Exercise details: Look below for the line containing "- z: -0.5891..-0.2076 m" and the line containing "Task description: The"; repeat exactly those two lines and all lines between them, and nothing else.
☆ ☆ ☆ ☆
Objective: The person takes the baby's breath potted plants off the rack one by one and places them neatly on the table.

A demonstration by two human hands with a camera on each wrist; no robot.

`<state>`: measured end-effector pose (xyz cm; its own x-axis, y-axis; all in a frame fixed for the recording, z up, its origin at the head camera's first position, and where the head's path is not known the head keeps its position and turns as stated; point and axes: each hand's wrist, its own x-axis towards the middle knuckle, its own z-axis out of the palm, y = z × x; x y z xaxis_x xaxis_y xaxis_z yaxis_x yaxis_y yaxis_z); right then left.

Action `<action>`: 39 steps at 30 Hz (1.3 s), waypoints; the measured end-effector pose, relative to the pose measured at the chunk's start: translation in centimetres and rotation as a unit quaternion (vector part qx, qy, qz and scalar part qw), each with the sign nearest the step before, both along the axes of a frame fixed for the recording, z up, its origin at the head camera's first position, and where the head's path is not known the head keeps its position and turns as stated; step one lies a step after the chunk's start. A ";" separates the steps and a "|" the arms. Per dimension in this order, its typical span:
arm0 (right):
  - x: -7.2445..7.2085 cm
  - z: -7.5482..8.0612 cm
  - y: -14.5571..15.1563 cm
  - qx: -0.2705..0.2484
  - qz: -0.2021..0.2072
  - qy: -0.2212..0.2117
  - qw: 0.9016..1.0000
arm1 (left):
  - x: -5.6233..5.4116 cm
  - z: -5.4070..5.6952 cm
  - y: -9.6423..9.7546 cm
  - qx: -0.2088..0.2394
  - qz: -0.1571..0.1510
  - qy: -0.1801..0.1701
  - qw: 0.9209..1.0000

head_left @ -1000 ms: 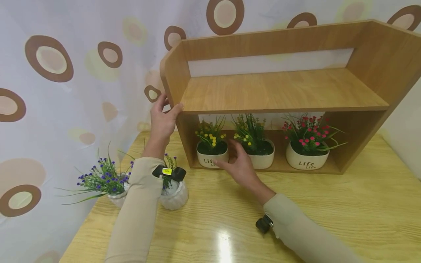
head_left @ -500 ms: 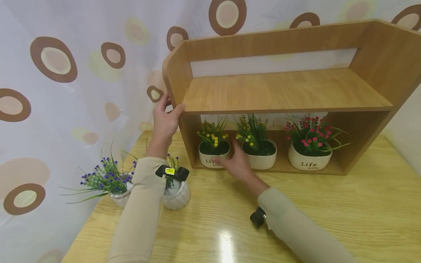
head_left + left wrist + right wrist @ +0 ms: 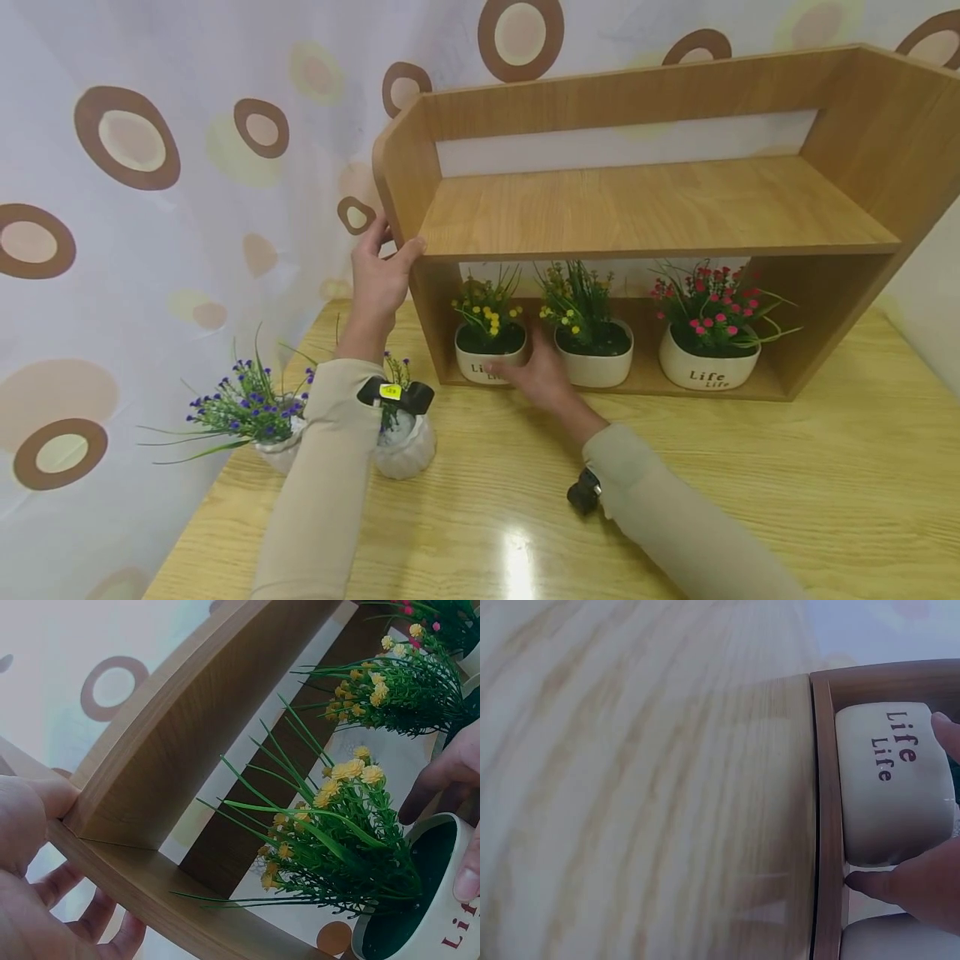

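A wooden two-level shelf (image 3: 645, 208) stands on the table. My left hand (image 3: 380, 279) grips the edge of its left side panel, thumb at the front and fingers behind. On the lower level sits a white flowerpot (image 3: 471, 364) of yellow artificial flowers, marked "Life". My right hand (image 3: 543, 375) holds this pot at its right end. In the left wrist view the thumb lies on the pot's front wall (image 3: 450, 919), while the other fingers go behind its rim. From the right wrist, the pot (image 3: 892, 799) appears seated on the shelf board.
To the right on the lower level are another yellow-flowered pot (image 3: 600, 367) and a pink-flowered pot (image 3: 705, 367). Two ribbed white pots of purple flowers, one (image 3: 276, 454) partly behind my left sleeve and one (image 3: 408, 454) beside it, stand on the table (image 3: 480, 500). A patterned curtain hangs behind.
My right hand has moved slightly left and closed in on the left yellow-flowered pot. The left hand keeps its grip on the shelf. The head view has shifted slightly.
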<state>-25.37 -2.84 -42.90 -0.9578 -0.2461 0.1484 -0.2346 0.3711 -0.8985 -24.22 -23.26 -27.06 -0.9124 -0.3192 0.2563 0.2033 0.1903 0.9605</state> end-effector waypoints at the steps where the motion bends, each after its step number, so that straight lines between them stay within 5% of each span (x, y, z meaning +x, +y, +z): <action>1: 0.0 -0.1 0.0 0.000 0.000 0.001 1.000 | 0.0 0.0 0.0 0.000 0.000 0.001 1.000; 39: 0.0 -0.5 -0.4 -0.002 -0.020 -0.025 0.999 | 0.2 0.0 0.1 0.009 -0.002 0.016 1.000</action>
<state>-25.35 -3.23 -43.40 -0.9732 -0.2068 0.1009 -0.1741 0.3754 -0.9103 -24.04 -23.12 -27.02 -0.9051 -0.3214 0.2785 0.2336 0.1715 0.9571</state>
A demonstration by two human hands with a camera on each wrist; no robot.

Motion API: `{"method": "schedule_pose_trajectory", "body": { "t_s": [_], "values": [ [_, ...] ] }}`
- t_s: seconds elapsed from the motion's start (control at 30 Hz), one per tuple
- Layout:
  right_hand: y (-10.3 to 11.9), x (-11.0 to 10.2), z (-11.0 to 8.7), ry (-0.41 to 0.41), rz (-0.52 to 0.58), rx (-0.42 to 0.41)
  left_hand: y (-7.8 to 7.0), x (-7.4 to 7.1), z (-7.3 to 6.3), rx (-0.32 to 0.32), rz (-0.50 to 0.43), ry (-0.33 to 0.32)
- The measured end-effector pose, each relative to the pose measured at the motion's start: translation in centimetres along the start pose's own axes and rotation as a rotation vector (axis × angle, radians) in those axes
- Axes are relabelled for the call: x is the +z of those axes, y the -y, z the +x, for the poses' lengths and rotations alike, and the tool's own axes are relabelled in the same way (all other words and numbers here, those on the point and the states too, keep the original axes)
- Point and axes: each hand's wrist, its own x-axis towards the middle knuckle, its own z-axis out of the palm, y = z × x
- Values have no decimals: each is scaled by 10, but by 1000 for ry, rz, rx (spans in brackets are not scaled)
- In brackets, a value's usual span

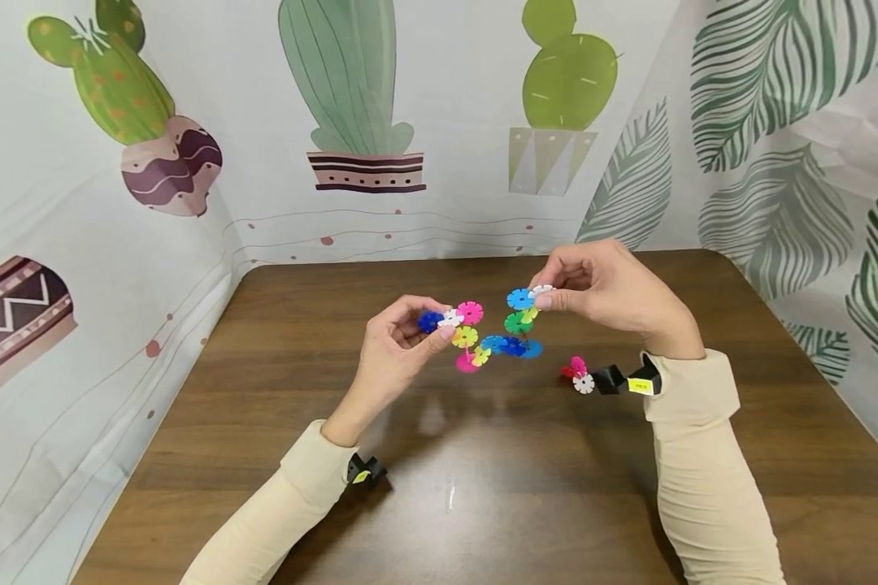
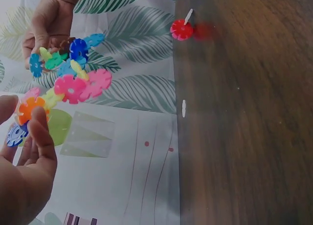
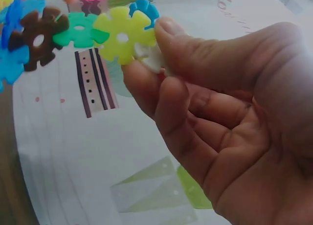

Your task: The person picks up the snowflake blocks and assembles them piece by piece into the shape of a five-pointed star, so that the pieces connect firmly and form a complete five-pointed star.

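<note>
A chain of flower-shaped interlocking plastic discs (image 1: 514,347) hangs above the table between both hands, sagging in the middle. My left hand (image 1: 395,345) pinches its left end, next to a dark blue disc (image 2: 17,135) and an orange disc (image 2: 30,110). At the other end my right hand (image 1: 615,288) pinches a white disc (image 3: 150,57) between thumb and fingers, beside a yellow disc (image 3: 123,35). Green, brown and blue discs follow along that side. Pink and yellow ones make up the left part. Some joints are hidden by the fingers.
A small cluster of joined discs, red-pink with a white disc (image 1: 584,383), lies on the brown wooden table (image 1: 300,504) below the right wrist. Black wrist cameras sit under both cuffs. A cloth printed with cacti and leaves (image 1: 461,73) stands behind the table.
</note>
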Motion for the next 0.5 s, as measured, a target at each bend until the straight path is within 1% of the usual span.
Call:
{"method": "schedule_pose_trajectory", "body": {
  "t_s": [0.1,0.2,0.27,0.33,0.4,0.5],
  "values": [
    [0,-8,-5,-26,-13,14,0,2,3,5,3,33],
    [0,-16,-10,-43,-48,28,2,3,6,27,16,56],
    [-1,-22,-12,-57,-70,25,7,3,11,46,12,60],
    [-2,-26,-13,-72,-70,22,14,4,19,41,-9,51],
    [-3,-29,-15,-92,-57,20,24,9,30,6,-35,38],
    [-3,-31,-19,-124,-25,25,41,24,51,-85,-48,32]
  ]
}}
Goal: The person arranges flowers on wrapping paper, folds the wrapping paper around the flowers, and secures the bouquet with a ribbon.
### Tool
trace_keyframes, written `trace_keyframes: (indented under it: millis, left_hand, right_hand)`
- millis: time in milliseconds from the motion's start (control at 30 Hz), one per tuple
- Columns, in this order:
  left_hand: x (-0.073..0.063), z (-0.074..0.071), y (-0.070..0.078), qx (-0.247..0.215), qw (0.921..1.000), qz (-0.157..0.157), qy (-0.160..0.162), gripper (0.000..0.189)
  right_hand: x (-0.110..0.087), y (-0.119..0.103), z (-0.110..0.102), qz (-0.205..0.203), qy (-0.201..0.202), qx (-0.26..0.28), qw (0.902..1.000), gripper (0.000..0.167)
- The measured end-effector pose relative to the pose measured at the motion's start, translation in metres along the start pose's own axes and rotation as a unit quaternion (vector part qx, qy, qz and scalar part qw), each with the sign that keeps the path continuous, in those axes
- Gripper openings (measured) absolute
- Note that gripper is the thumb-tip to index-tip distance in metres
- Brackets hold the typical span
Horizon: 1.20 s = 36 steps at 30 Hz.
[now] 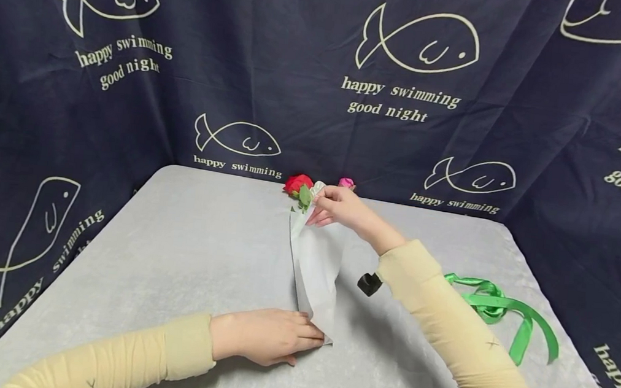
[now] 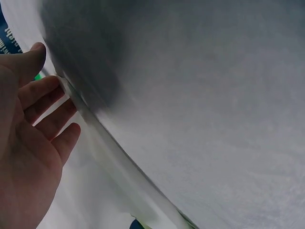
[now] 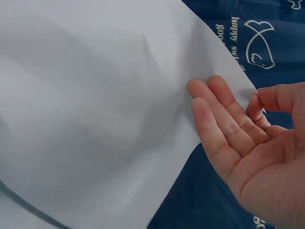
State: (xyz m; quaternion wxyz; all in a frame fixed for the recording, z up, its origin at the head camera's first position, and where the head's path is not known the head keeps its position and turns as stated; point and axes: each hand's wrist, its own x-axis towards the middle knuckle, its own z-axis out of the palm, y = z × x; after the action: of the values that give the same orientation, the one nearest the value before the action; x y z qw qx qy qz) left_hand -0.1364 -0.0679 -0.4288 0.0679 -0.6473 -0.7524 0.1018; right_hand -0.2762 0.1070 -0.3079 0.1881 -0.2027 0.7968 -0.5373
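1. Basically, left hand (image 1: 270,337): fingers fairly straight, grip loose, resting at bottom tip of white paper (image 1: 318,259). Best press that tip flat so it won't skid.
2. Paper lies mid-tabletop (image 1: 218,235), long fold running away from the person; wants a snug bottom, looser top.
3. Right hand (image 1: 339,207): narrow grip, thumb and index pinching paper's upper edge. Draw it over evenly, no creasing.
4. Red rose (image 1: 296,184), pink flower (image 1: 346,183) at far end, stems hidden. Avoid crushing blooms or green leaf (image 1: 305,195).
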Motion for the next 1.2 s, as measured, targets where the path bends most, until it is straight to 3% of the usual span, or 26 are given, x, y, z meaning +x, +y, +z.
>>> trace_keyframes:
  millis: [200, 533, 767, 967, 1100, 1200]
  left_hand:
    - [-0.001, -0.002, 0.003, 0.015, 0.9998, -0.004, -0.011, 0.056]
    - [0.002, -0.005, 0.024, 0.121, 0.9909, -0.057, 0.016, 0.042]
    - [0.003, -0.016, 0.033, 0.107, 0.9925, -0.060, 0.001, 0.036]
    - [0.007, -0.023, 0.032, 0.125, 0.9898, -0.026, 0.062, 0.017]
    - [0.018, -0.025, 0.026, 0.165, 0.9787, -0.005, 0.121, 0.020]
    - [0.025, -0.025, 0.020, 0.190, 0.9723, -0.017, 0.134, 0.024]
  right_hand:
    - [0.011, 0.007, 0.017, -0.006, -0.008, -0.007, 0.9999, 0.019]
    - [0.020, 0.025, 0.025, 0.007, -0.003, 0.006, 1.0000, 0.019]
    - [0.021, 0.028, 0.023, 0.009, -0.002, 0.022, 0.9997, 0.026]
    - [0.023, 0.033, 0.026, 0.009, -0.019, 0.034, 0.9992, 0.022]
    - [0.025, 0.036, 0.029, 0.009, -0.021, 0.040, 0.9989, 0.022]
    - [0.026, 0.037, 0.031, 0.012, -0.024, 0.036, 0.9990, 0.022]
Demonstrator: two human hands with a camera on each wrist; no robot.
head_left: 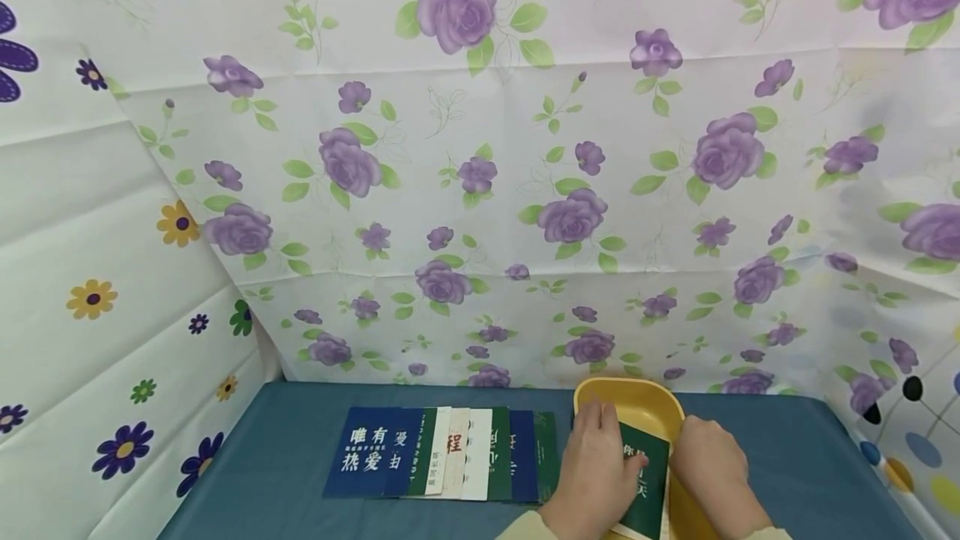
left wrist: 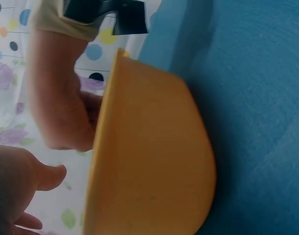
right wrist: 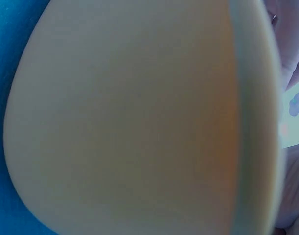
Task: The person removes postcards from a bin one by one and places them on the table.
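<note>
A yellow tray (head_left: 628,390) stands at the front right of the table and holds a dark green card (head_left: 651,473) with white characters. My left hand (head_left: 596,465) is over the tray's left side, fingers straight, its thumb reaching over the card's face. Beyond the rim in the left wrist view, the left hand (left wrist: 17,186) has its thumb held out. My right hand (head_left: 708,469) bends over the tray's right side beside the card, fingers curled down; the tips are hidden, so any grip on the card cannot be seen. The tray's outer wall (right wrist: 129,117) fills most of the right wrist view.
Left of the tray, several overlapping printed cards (head_left: 450,452) in blue, green and white lie in a row on the blue-green tablecloth (head_left: 262,457). A flowered sheet (head_left: 480,215) hangs behind the table, with patterned sheets at both sides.
</note>
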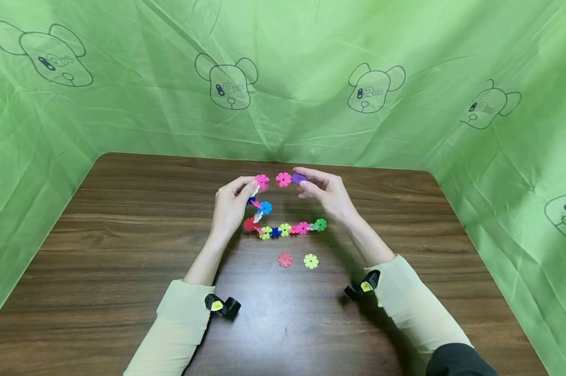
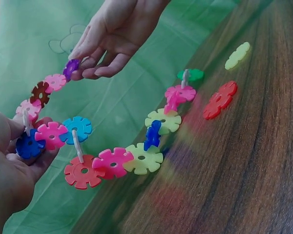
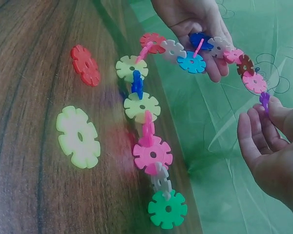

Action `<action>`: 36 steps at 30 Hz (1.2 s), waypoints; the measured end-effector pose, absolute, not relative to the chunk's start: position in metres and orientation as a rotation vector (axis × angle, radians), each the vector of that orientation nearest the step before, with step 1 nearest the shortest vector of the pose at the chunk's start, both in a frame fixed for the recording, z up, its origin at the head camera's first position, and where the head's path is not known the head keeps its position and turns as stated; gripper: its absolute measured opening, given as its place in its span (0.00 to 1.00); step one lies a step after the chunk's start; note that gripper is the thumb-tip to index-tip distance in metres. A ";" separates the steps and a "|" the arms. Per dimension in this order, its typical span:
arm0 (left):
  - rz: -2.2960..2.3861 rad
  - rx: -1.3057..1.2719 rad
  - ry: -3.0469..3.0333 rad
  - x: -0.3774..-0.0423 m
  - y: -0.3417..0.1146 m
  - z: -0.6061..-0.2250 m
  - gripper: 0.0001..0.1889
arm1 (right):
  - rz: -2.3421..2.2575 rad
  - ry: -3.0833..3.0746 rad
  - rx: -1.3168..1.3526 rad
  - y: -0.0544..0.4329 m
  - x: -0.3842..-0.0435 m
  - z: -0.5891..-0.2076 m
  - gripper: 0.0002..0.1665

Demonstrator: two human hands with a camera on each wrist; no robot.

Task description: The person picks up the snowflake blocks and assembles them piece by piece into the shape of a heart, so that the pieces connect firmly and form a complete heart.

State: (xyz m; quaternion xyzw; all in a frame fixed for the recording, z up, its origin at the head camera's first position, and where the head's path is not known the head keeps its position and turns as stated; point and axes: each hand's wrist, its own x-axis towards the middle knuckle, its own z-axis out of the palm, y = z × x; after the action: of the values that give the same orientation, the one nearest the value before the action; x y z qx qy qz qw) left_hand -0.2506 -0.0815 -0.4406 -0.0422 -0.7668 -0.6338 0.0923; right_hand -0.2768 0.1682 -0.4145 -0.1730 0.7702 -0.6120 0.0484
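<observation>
A chain of notched plastic discs in many colours runs between both hands and curves back toward the table. My right hand (image 1: 331, 194) pinches the purple disc (image 3: 264, 102) at one end between thumb and fingers. Beside it in the chain come a pink disc (image 1: 283, 179) and a brown disc (image 2: 40, 93). My left hand (image 1: 232, 204) grips the chain near a dark blue disc (image 2: 30, 144) and a white one. From there the chain passes a light blue disc (image 1: 264, 208) and a red disc (image 2: 84, 171), ending in a green disc (image 3: 167, 209).
Two loose discs, one red (image 1: 285, 260) and one pale yellow (image 1: 311, 261), lie on the brown wooden table (image 1: 123, 250), nearer me than the chain. Green cloth (image 1: 301, 31) with printed bear outlines hangs behind the table and along its sides.
</observation>
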 end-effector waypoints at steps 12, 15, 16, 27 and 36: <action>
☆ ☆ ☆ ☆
Solved problem:
  - z: -0.5891..-0.2076 m
  - gripper: 0.0002..0.1665

Demonstrator: two human hands with a camera on each wrist; no robot.

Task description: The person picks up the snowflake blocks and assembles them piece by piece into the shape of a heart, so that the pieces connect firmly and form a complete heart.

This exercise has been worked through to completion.